By 1999, Agada was again elevated to the position of Permanent Secretary, Benue State Ministry of Information, Youth, Sports and Culture. He also served in the same capacity in the Ministry of Education, Benue State Ministry of Local Government and Chieftaincy Affairs and the Benue State Bureau of Political Affairs. Upon his retirement from the Civil Service of Benue State, he joined the Peoples Democratic Party (PDP) and sought election to the office of the Governor of Benue State. He lost the bid; however, he later emerged as the Minister of State for Education, Federal Republic of Nigeria, in July 2007. He left the Ministerial position in October 2008 but by March 2009, he was appointed as the chairman, Governing Board of the National Commission for Colleges of Education (NCCE), Abuja.

In 2013, the European American University, Commonwealth of Dominica now an affiliate of the Western Orthodox University, appointed him as a Visiting Professor in Education. He was also chairman of the Advisory Board, Presidential Schools Debate, Nigeria, from 2013, Vice-chairman, Advisory Board of the Nigeria Prize for Literature of the Nigeria LNG (NLNG) since 2009. and chairman, Governing Council, Eastern Polytechnic, Port Harcourt since August 2015. In 2016, he was appointed Member Governing Council, Fidei Polytechnic Gboko, Benue State.
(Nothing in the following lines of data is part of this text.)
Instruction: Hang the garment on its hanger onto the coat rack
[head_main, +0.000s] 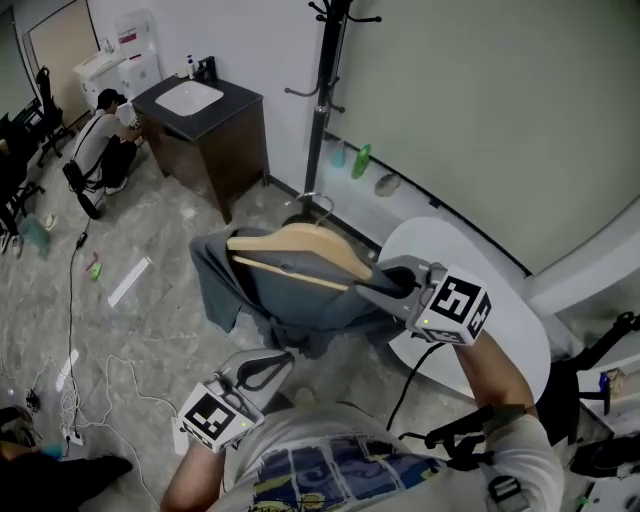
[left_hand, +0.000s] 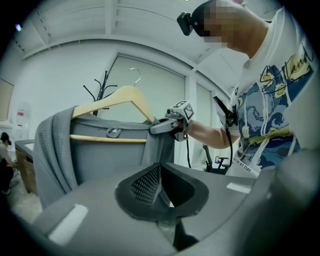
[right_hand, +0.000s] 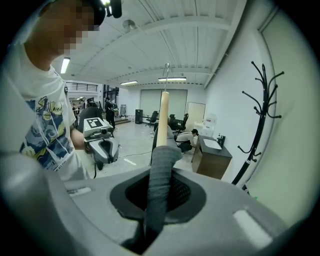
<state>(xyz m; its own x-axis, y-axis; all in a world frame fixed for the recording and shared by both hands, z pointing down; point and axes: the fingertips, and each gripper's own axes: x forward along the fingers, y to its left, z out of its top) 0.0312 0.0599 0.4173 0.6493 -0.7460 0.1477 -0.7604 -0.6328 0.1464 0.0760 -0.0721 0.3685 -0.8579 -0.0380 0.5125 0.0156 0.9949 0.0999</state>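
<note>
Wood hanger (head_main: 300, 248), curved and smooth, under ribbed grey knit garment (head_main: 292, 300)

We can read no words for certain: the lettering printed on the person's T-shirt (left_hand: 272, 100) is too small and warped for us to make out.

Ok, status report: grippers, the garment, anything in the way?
Left gripper shut, empty. Right gripper shut on garment at one end of the hanger. Not yet on the coat rack. White table close at right.
</note>
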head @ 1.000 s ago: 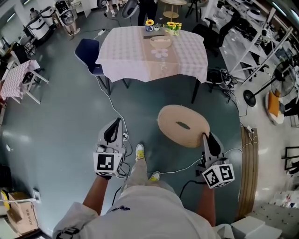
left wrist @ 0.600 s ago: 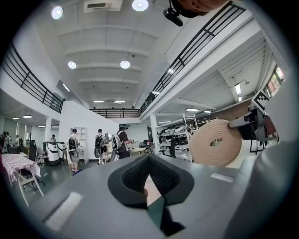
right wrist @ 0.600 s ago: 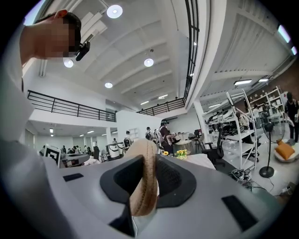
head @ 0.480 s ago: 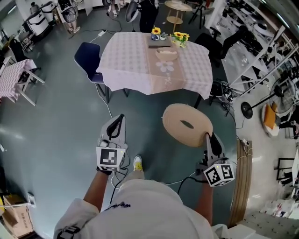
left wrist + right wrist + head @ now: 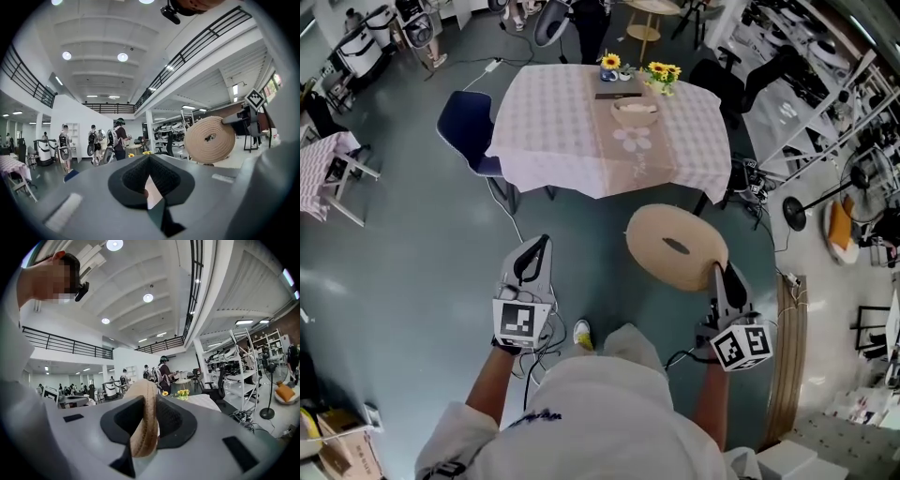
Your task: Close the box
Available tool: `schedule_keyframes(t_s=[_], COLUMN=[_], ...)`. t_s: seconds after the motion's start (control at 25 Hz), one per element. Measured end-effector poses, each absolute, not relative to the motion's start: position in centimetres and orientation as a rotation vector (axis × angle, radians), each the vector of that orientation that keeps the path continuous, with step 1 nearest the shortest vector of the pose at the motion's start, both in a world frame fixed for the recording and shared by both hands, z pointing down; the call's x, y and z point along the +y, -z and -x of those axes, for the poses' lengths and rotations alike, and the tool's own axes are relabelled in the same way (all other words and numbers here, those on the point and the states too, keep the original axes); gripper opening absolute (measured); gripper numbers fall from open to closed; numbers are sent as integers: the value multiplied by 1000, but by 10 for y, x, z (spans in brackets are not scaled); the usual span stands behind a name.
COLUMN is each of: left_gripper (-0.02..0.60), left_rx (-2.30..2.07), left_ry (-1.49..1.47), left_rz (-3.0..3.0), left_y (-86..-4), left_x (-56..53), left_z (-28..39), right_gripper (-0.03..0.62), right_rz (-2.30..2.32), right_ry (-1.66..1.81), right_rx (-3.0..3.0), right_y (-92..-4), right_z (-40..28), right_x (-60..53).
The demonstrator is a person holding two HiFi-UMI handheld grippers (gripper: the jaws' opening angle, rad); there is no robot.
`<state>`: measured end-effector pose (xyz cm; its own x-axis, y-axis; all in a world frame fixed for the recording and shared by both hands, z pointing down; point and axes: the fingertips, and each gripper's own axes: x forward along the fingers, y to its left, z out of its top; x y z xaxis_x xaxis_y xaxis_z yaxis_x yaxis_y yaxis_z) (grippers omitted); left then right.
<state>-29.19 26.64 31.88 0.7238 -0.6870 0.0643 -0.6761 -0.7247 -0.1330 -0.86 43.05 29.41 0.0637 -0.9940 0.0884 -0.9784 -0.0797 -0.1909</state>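
My right gripper is shut on the rim of a round woven lid, which sticks out ahead of it above the floor. In the right gripper view the lid's edge stands pinched between the jaws. The left gripper view catches the lid off to the right. My left gripper is level beside it, shut, holding nothing. A woven box sits on the cloth-covered table ahead, next to sunflowers. Both grippers are well short of the table.
A blue chair stands at the table's left corner. Cables trail over the floor near my feet. A standing fan and shelving are on the right. Several people stand beyond the table.
I have walked toward the table, which now looks closer. Both grippers travelled with me, keeping their pose and the lid.
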Motion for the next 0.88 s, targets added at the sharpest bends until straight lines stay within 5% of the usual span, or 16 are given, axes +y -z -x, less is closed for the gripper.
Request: schedule_keyframes(t_s=[0.4,0.88], left_gripper=[2,2], left_rx=[1118,1184], left_ry=[247,314], left_rz=[2749,2757], left_y=[-331,-317], left_x=[204,105], left_z=[247,118], right_gripper=[81,81], right_rz=[2190,2042], right_ry=[319,382], right_rx=[2125,2169], right_y=[-315,-319], right_z=[-43,-151], right_x=[350,238])
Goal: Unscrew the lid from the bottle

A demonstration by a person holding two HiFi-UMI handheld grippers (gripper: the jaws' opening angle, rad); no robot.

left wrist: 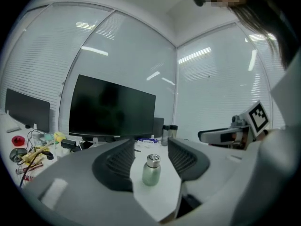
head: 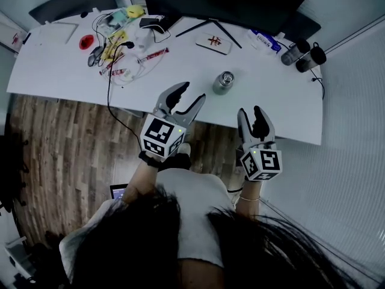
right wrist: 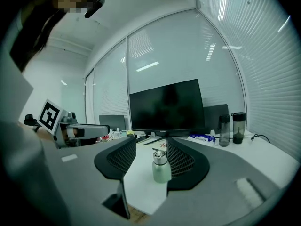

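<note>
White glossy worktop [head: 264,95] spans the upper frame, cluttered at upper left. At its near edge hover the left tool [head: 189,95] and right tool [head: 251,112], both released, ribbed jaws apart and empty. Centre frame, the bottle [head: 223,82] stands upright and untouched, a smooth metal cylinder. Its small rounded lid [head: 227,76] is still on. Those slick walls could spin or topple under a loose pinch.

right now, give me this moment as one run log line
stage: pre-grasp | bottle: upright on table, lid on | left hand-held gripper: open, empty, short of bottle | right hand-held gripper: open, empty, short of bottle
</note>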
In November 2016, he was appointed Chairman of the Benue State Civil Service Commission.

Agada was a Fellow of the British Society of Commerce, Member, Institute of Marketing and Member, Nigeria Association of Business Educators, Member, Nigeria Association of Educational Administration and Planning. He was also a Fellow of the Association of Nigerian Authors, a member of the Nigeria Institute of Management and of the Institute of Industrialist and Corporate Administration.
In February 2012, he was selected as one of fifty men of integrity in Nigeria by the editorial board of the Guardian Newspaper of Nigeria. On 17 August 2017, he was honoured with the title of Africa's Patriotic Personality of the Year by the African Students Union Parliament, (ASUP).

Agada held several other positions in government and associations. He was the Chairman of the Benue State Petroleum Monitoring Committee between 1999 and 2000 and Member of the Benue State Reform Team between 2001 and 2006. He was also the Secretary General, National Orokam-Aroji Summit from 1992 to 1999 and chairman of the boardof Zion Micro-Finance Bank, Makurdi between 2006 and 2008. He was a former National President of the Association of Nigerian Authors (ANA) and patron of its branch in Benue State.
In November 2015, his Orokam Community in Ogbadibo LGA, honoured him with the Chieftaincy title of the Oyalobu 1 of Orokam – meaning "The Pacesetter" within the Community. He was conferred with the title of "Omachi Onu Egume of Egume by the Igala Area Traditional council in 2008.

==Selected books==
- The Secret Deal and Other Stories (1998)
- Rage and Tears (2002)
- The Soothsayer (2003)
- The Secret Deal (2003)
- The Honourable Chairman (2003)
- The Magic Year: (a Poetry in Prose and Rhymes)
- The Successors (2007)

== Death ==
Agada died on 22 December 2020, after a brief illness.